CIUDAD JUAREZ, Mexico — Chatting with friends and carrying his lunch cooler, Carlos Carrillo was among hundreds packing the international bridge as they returned to Mexico from their jobs across the border. The construction worker has dual citizenship and a home in El Paso, but since the weekend shooting rampage that killed 22 people in the Texas border city, he has been staying with his mother in Juarez.
It means a much longer daily commute, he said, “But right now, I don’t want to go there.” His home in El Paso is near the Walmart where the carnage took place.
But crossing for work is necessary.
“Here it’s normal,” he said Tuesday of his binational life. “All of us cross every day. We go to work and we come back.”
The ties between the two border cities remain strong despite the attack Saturday that appeared to target Hispanics and whose victims included eight Mexican citizens. Mexicans still pack the international bridges going to jobs, stores and schools like always. There’s been no talk of boycotting El Paso, a city that depends heavily on Mexican shoppers.
Many like Juarez Mayor Armando Cabada pointed out that the alleged shooter was from north Texas, not from the border community, and somehow that made the pain inflicted less personal.

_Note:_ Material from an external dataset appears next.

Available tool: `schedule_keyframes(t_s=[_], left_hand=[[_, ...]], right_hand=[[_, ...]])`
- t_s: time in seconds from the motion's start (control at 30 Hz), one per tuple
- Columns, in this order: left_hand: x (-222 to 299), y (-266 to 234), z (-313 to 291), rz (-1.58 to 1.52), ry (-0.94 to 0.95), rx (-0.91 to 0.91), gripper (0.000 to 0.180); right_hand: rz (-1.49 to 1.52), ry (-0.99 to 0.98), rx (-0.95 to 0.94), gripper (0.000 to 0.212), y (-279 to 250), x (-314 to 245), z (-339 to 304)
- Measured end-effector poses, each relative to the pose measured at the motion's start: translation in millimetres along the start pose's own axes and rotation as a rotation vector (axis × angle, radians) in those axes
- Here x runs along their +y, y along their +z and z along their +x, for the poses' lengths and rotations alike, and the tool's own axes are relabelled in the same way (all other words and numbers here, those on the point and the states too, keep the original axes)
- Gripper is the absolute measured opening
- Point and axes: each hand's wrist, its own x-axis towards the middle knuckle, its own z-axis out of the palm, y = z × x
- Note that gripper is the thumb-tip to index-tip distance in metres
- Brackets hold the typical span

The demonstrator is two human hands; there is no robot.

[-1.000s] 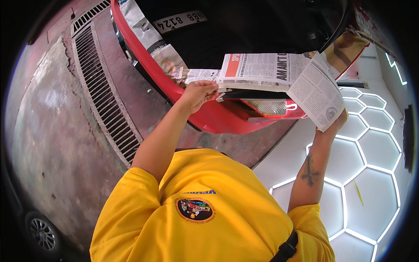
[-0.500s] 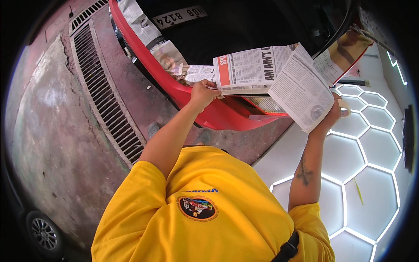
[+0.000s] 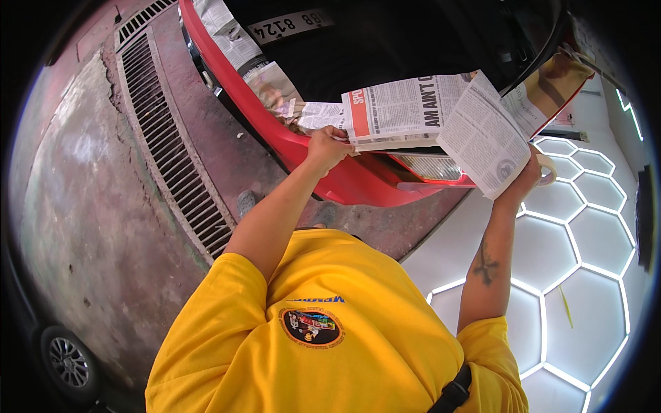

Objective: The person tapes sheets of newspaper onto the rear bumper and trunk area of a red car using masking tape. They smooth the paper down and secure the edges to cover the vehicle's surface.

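A newspaper sheet (image 3: pixel 399 107) lies along the edge of a red car (image 3: pixel 275 138), its right end folded over into a hanging flap (image 3: pixel 484 138). At the sheet's lower left corner, my left hand (image 3: pixel 328 147) is closed, thumb and fingers pinching the edge against the car. My right hand (image 3: pixel 527 177) is at the lower right side of the flap, with its fingers mostly hidden behind the paper. A roll of pale masking tape (image 3: pixel 549 170) sticks out beside that hand and appears held in it. Below the sheet shows a clear-and-red lamp (image 3: pixel 430 167).
More newspaper (image 3: pixel 275 93) covers the car's edge to the left. A brown printed sheet (image 3: pixel 551 86) hangs at the right. A licence plate (image 3: pixel 292 26) sits in the dark area beyond. Floor grating (image 3: pixel 165 144) runs at left; hexagonal lights (image 3: pixel 575 241) appear at right.
The view has shifted slightly, with the car and papers now a little further right. My right hand has turned a little, showing more of the tape roll. My left hand keeps its pinch.
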Motion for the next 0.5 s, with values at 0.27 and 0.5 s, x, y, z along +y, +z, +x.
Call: schedule_keyframes(t_s=[0.27,0.5], left_hand=[[3.4,-2.2,-0.2,-0.094,-0.034,-0.023,0.039],[-0.1,-1.5,2.3,-0.018,-0.004,-0.012,0.041]], right_hand=[[-0.133,-0.142,-0.004,0.011,3.4,-13.2,-7.8],[0.068,0.072,0.048,0.011,-3.9,-3.5,-1.6]])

“They see him like an external agent who looked for a place where the deadly effect of his act could have the greatest repercussions,” said Rodolfo Rubio Salas, a professor and researcher at Colegio de Chihuahua.
But even such a horrendous crime will not have a lasting impact on the relationship between the two cities, Rubio said.
Some 15,000 to 20,000 Juarez residents cross to work in El Paso every day and an additional 15,000 students go over the border to study, Rubio said. There are other ties, too: 75 percent to 80 percent of Juarez residents have a relative or close friend in El Paso they stay in touch with, a recent survey found.
Some of those who cross to shop and are scared now may stop for a time, Rubio said. “But for those who have to cross every day to work, to study, to visit family, I don’t think it is going to have a long-term impact.”
On Tuesday, wait times for vehicles entering El Paso from Juarez were still around the usual two hours-plus. A steady stream of pedestrians flowed across the Paso del Norte bridge in the morning and a similar flow came in the reverse direction in the afternoon.
Graciela Perez was among those walking to El Paso to shop as she does once a week. She had tried to go Monday, but the line was so long she put off her trip by a day.
Two weeks earlier, Perez was at the Walmart where the mass shooting took place shopping for her kids. She admitted being a little worried crossing for the first time since the attack, but added, “We have to go.”
At a market of stalls selling used clothing in downtown Juarez, Monica Diaz said she wasn’t afraid to cross, but would likely steer clear of the Walmart shopping center. It’s the most popular one for Juarez residents because it’s a five-minute drive from the bridge.